The Python Script is very straight forward and most of the code I already shared here. The new part is about saving the data from past runs and make the comparison between the suggestions over time. I avoided to use file based databases like SQLite for simplicity – so all the data storage is done using CSV Files. Just import the file in Excel and explore niche keyword trends for your business.

Please follow these steps:

  1. Enter your seed keyword set that should be send to the autocomplete: keywords.csv
  2. Adjust the Script settings for your need:
    • LANGUAGE: default “en”
    • COUNTRY: default “us”
  3. Schedule the Script to run once a week. It is also fine to start it manually
  4. Use keyword_suggestions.csv for further analysis:
    • first_seen: this is the date where the query appeared for the first time in the autosuggest
    • last_seen: the date where the query was seen for the last time
    • is_new: if first_seen == last_seen we set this to “True” – Just filter on this value to get the new trending searches in the google autosuggest


Here is the Python Code:

# Pemavor.com Autocomplete Trends
# Author: Stefan Neefischer (stefan.neefischer@gmail.com)
import concurrent.futures
from datetime import date
from datetime import datetime
import pandas as pd
import itertools
import requests
import string
import json
import time

charList = " " + string.ascii_lowercase + string.digits

def makeGoogleRequest(query):
    # If you make requests too quickly, you may be blocked by google 
    time.sleep(WAIT_TIME)
    URL="http://suggestqueries.google.com/complete/search"
    PARAMS = {"client":"opera",
            "hl":LANGUAGE,
            "q":query,
            "gl":COUNTRY}
    response = requests.get(URL, params=PARAMS)
    if response.status_code == 200:
        try:
            suggestedSearches = json.loads(response.content.decode('utf-8'))[1]
        except:
            suggestedSearches = json.loads(response.content.decode('latin-1'))[1]
        return suggestedSearches
    else:
        return "ERR"

def getGoogleSuggests(keyword):
    # err_count1 = 0
    queryList = [keyword + " " + char for char in charList]
    suggestions = []
    for query in queryList:
        suggestion = makeGoogleRequest(query)
        if suggestion != 'ERR':
            suggestions.append(suggestion)
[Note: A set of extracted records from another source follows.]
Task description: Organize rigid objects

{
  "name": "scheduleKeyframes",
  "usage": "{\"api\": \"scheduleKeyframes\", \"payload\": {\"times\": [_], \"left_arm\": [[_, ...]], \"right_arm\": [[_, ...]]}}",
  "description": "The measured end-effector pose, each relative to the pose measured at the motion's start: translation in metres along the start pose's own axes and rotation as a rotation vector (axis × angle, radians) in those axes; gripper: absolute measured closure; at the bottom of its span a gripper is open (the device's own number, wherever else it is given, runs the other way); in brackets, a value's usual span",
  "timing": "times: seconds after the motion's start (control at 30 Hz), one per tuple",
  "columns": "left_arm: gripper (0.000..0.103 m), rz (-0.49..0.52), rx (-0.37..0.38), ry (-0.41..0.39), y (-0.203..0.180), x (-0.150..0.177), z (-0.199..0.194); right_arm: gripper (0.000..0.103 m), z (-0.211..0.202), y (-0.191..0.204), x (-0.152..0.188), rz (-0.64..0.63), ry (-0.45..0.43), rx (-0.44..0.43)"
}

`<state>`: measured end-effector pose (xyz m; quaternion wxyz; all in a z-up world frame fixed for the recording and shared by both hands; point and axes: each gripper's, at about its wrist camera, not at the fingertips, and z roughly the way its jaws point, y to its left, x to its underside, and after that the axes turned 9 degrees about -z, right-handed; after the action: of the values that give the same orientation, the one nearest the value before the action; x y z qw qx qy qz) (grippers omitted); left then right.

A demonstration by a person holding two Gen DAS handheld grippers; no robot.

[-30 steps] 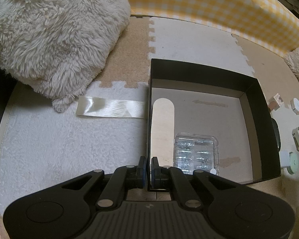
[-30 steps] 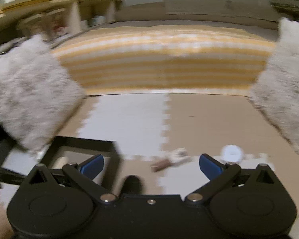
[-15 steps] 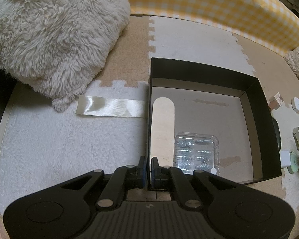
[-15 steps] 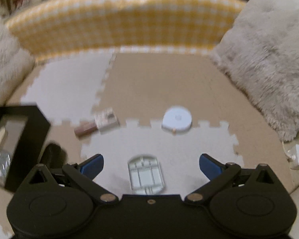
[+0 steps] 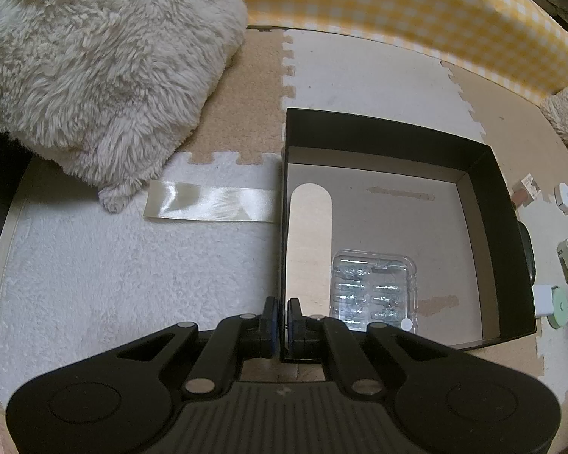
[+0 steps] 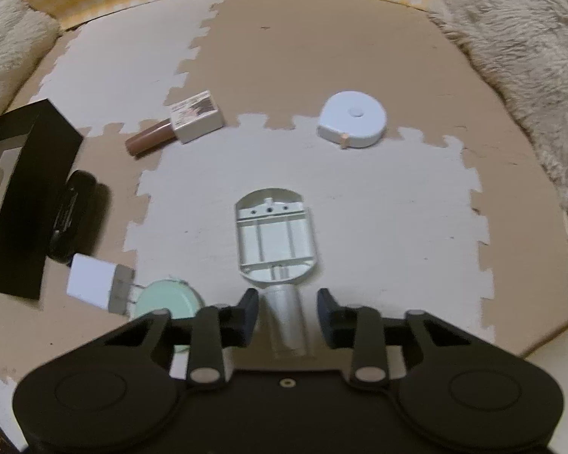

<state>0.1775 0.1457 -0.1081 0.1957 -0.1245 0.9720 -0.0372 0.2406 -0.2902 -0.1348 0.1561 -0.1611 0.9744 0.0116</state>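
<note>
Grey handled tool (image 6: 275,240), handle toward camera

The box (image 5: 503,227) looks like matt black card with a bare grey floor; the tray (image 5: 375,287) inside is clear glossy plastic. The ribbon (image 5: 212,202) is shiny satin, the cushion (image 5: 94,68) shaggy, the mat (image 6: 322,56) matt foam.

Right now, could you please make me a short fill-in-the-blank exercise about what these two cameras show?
1. The left gripper is shut on the wall of the black ____.
2. Inside the black box lies a clear plastic ____.
3. The silver handle lies between the open fingers of the ____ gripper.
4. The round white tape measure lies ____ the box.

Missing words: box; case; right; outside
</note>
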Motion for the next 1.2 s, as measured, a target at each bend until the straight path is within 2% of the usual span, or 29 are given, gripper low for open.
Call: {"api": "scheduleKeyframes", "payload": {"times": [0.07,0.37,0.53,0.83,0.87,0.97,1.03,1.13,1.17,1.2], "left_arm": [[0.099,0.0,0.0,0.0,0.0,0.0,0.0],[0.099,0.001,-0.001,-0.001,0.0,0.0,0.0],[0.099,0.01,-0.007,-0.005,-0.002,-0.001,0.0],[0.098,0.012,-0.012,-0.007,-0.004,0.0,-0.001],[0.098,0.013,-0.013,-0.007,-0.004,0.0,-0.001],[0.098,0.013,-0.013,-0.007,-0.004,0.0,-0.001],[0.098,0.014,-0.014,-0.008,-0.004,0.0,-0.001],[0.098,0.013,-0.013,-0.007,-0.004,0.0,-0.001],[0.098,0.013,-0.013,-0.007,-0.004,0.0,-0.001],[0.098,0.012,-0.013,-0.008,-0.004,0.0,-0.001]], "right_arm": [[0.084,0.002,0.003,-0.001,-0.012,0.005,0.008],[0.085,0.001,0.007,-0.002,-0.011,-0.03,0.025],[0.086,-0.011,0.006,-0.005,0.036,-0.106,0.008],[0.089,-0.047,0.025,-0.009,0.092,-0.295,-0.097],[0.102,-0.051,0.028,-0.009,0.092,-0.315,-0.113],[0.103,-0.061,0.036,-0.009,0.099,-0.359,-0.147],[0.103,-0.063,0.04,-0.01,0.085,-0.359,-0.133],[0.103,-0.056,0.041,-0.01,0.062,-0.314,-0.111],[0.1,-0.054,0.04,-0.008,0.056,-0.29,-0.121],[0.093,-0.051,0.041,-0.008,0.046,-0.266,-0.13]]}}
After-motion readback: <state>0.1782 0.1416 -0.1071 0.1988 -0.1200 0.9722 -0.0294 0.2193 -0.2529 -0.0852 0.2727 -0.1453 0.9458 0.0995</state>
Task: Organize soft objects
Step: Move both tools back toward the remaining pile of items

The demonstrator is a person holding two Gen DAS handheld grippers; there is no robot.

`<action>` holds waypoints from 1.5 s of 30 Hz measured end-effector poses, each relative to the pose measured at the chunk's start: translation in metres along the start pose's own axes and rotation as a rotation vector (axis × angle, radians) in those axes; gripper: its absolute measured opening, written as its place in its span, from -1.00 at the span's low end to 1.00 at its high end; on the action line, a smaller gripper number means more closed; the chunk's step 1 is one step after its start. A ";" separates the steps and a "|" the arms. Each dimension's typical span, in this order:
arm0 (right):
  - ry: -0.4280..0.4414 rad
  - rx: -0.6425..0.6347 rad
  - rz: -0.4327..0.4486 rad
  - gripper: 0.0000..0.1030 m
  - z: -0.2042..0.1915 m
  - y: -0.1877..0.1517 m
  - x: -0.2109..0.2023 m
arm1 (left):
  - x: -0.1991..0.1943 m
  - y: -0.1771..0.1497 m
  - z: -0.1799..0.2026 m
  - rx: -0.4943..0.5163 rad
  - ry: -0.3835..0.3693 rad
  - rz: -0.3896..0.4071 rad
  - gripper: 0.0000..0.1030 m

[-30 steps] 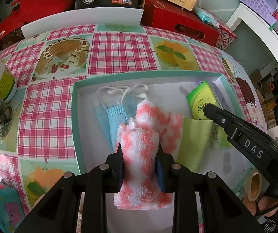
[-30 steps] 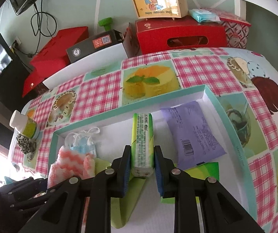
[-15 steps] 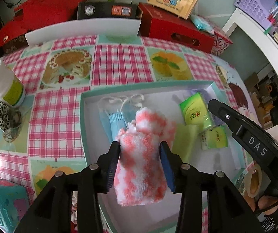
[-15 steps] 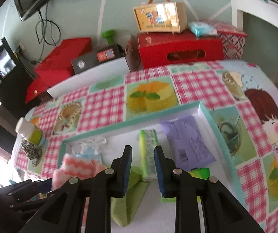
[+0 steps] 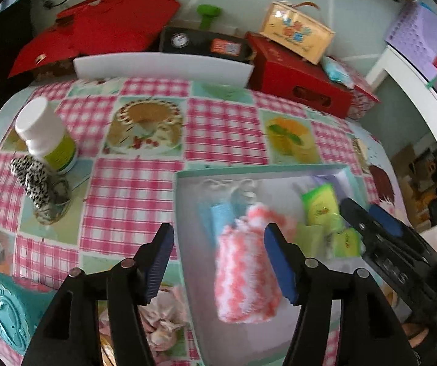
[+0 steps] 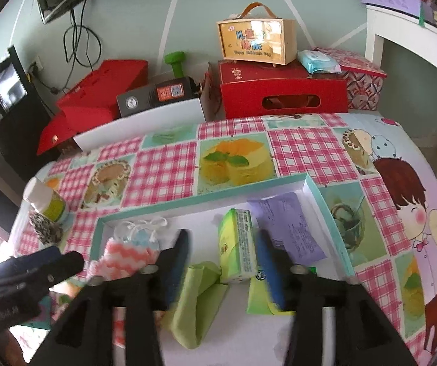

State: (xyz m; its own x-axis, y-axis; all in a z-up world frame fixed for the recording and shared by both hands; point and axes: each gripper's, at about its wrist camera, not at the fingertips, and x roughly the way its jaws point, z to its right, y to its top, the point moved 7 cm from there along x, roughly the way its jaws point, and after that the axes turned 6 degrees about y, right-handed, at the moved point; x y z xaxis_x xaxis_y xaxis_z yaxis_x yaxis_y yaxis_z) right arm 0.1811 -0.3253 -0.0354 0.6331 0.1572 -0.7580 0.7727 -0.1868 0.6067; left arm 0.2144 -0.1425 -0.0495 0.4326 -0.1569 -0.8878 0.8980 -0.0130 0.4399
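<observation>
A teal-rimmed white tray point(image 5: 249, 169) point(image 6: 203, 199) holds the soft things. In the left wrist view a pink-and-white fluffy cloth point(image 5: 246, 274) lies in it beside blue face masks point(image 5: 218, 216). My left gripper point(image 5: 220, 262) hovers over the cloth with its jaws opening; the left pad is far off it, so nothing is gripped. In the right wrist view a green tissue pack point(image 6: 238, 244) stands on edge in the tray between the opening jaws of my right gripper point(image 6: 223, 265), free of the pads. A purple packet point(image 6: 288, 228) and a green cloth point(image 6: 200, 292) lie beside it.
Left of the tray stand a white bottle point(image 5: 44, 140) and a glass with a leopard-print scrunchie point(image 5: 40, 189). A teal object point(image 5: 8, 305) and a crumpled pink cloth point(image 5: 160, 317) lie near the front. Red boxes point(image 6: 282, 97) and a white board point(image 5: 163, 67) line the far edge.
Both grippers opened and rose. The left one let go of the pink-and-white cloth, which now lies in the tray. The right one let go of the green tissue pack.
</observation>
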 end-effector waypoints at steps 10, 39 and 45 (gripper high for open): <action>-0.114 -0.012 -0.024 1.00 0.014 -0.001 0.009 | 0.011 0.007 -0.049 -0.109 0.160 0.071 0.79; -0.105 0.019 -0.006 1.00 -0.004 0.001 0.000 | -0.013 0.015 -0.097 -0.181 0.207 0.088 0.79; -0.060 -0.030 0.002 1.00 -0.034 0.002 -0.001 | -0.025 0.016 -0.129 -0.241 0.265 0.109 0.79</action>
State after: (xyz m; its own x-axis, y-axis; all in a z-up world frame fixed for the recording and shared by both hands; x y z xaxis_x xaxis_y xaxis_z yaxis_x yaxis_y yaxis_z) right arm 0.1838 -0.2934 -0.0254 0.6317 0.0986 -0.7689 0.7728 -0.1577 0.6147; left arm 0.2283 -0.0116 -0.0381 0.5041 0.1165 -0.8557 0.8252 0.2272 0.5171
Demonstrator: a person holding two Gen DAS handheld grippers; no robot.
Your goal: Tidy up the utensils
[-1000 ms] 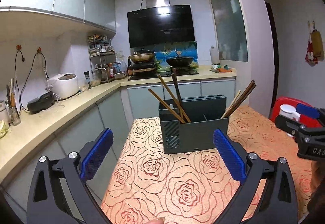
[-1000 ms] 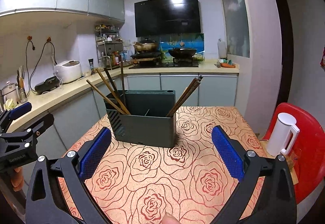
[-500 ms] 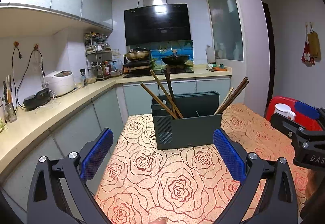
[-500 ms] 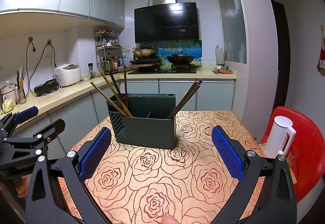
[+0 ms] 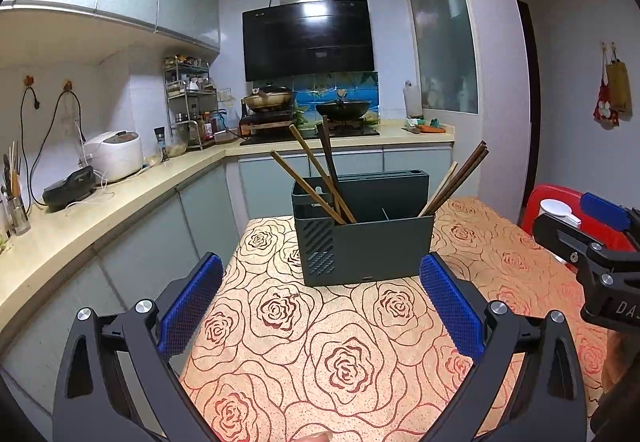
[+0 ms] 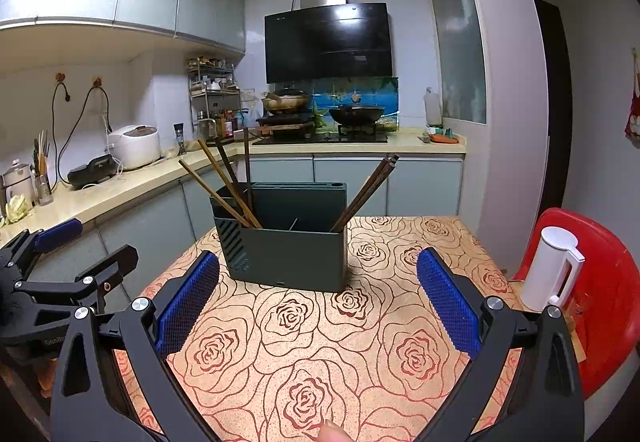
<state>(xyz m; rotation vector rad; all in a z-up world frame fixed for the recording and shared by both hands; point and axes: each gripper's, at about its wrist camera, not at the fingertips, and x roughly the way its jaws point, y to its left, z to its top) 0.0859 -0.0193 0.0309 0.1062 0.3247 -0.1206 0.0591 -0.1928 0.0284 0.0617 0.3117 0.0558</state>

    # Remove empty suggestions
    suggestions = set(itertools.chain(*suggestions))
    if "" in suggestions:
        suggestions.remove("")

    return suggestions


def autocomplete(csv_fileName):
    dateTimeObj = datetime.now().date()
    #read your csv file that contain keywords that you want to send to google autocomplete
    df = pd.read_csv(csv_fileName)
    keywords = df.iloc[:,0].tolist()
    resultList = []

    with concurrent.futures.ThreadPoolExecutor(max_workers=MAX_WORKERS) as executor:
        futuresGoogle = {executor.submit(getGoogleSuggests, keyword): keyword for keyword in keywords}

        for future in concurrent.futures.as_completed(futuresGoogle):
            key = futuresGoogle[future]
            for suggestion in future.result():
                resultList.append([key, suggestion])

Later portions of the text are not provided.